What parents need to know
Parents Need to Know
Parents need to know that this is a free downloadable third-person shooter for Windows PCs. The only obstacle placed before children trying to access the game is an “age gate” -- a dialogue box that simply asks players to enter their birth date (which can be easily fudged) before granting access to the software. This could be problematic, since it’s not a game for young kids. Though it has a cartoonish aesthetic and sense of humor that makes it seem less cold or brutal than many other military-themed shooters, players still spend most of their time using a wide variety of guns, explosives, and vehicles to kill enemies. There is no blood, but the violence is nearly constant. Note, too, that the game supports online text chat, which means players could be subjected to inappropriate language and messages.
What's it about?
BATTLEFIELD HEROES is an online third-person shooter that has players creating a character, choosing weapons and abilities, and then venturing out into large maps filled with working vehicles and gun turrets. It has much in common with other games in the Battlefield series, right down to the core objective of capturing and holding strategic points of the map. That said, it has a sense of humor lacking from previous entries in the series. In fact, thanks to a cartoonish aesthetic -- complete with goofy character costumes and animations -- and some outlandish abilities, like being able to sit on the wing of a plane while it’s in flight, the action is sometimes downright light-hearted. This game has been released under EA’s new Play 4 Free business model, which means it is completely free; there are no registration or subscription fees. And while there is a store that sells virtual items such as equipment and clothing, players need not make any so-called “micro-transactions” to grow their characters and remain competitive in the game. Most of these items can be purchased with points earned simply by playing.
Is it any good?
Even if it weren’t free, Battlefield Heroes would still be easy to recommend. From its impressive cel-shaded graphics to its surprisingly deep character customization options, it feels more professional and polished than many boxed retail games. Plus, it sports a decidedly light-hearted atmosphere -- a rarity for a military-themed game. That’s not to say that it’s a good choice for pre-teens -- players still spend much of their time engaged in activities such as shooting and driving over enemies -- but the Loony Tunes-ish vibe makes it a good choice for older players hankering to play a shooter without the blood and gore typically associated with the genre. The only real issues we encountered while playing were technical in nature. With over a million players currently slamming EA's Battlefield Heroes servers, it can be difficult to join a game. And even if you do manage to get in, play is often bogged down by excessive lag. However, assuming EA can remedy its server problems, this is one shooter worth checking out -- all the more because it doesn’t cost so much as a penny.
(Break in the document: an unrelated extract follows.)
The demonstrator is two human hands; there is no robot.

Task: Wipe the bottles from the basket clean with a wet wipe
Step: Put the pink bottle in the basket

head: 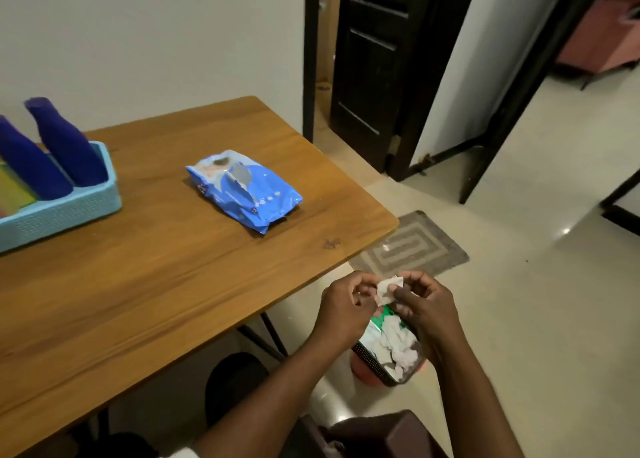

Online interaction: Players play in teams and communicate with one another via a text message system designed to automatically weed out common spellings of popular obscenities. However, the system doesn’t stop words with creative spellings or clean but abusive messages.
Families can talk about...
Families can talk about how Battlefield Heroes’ cartoonish and light-hearted artistic design makes it feel less gritty than many other shooters, despite the fact that it shares the same basic objectives, mechanics, and controls as most games in its genre. Do you think graphics alone can have an impact on the age appropriateness of a game? Do you feel that this game has been properly rated by the ESRB?
Families can also discuss the appeal of free-to-play games and the micro-transaction systems that typically go along with them. If you really enjoy a free game, are you more likely to spend money on virtual items? Do you feel like you are at a disadvantage without them? Did you feel the need to buy virtual items while playing Battlefield Heroes?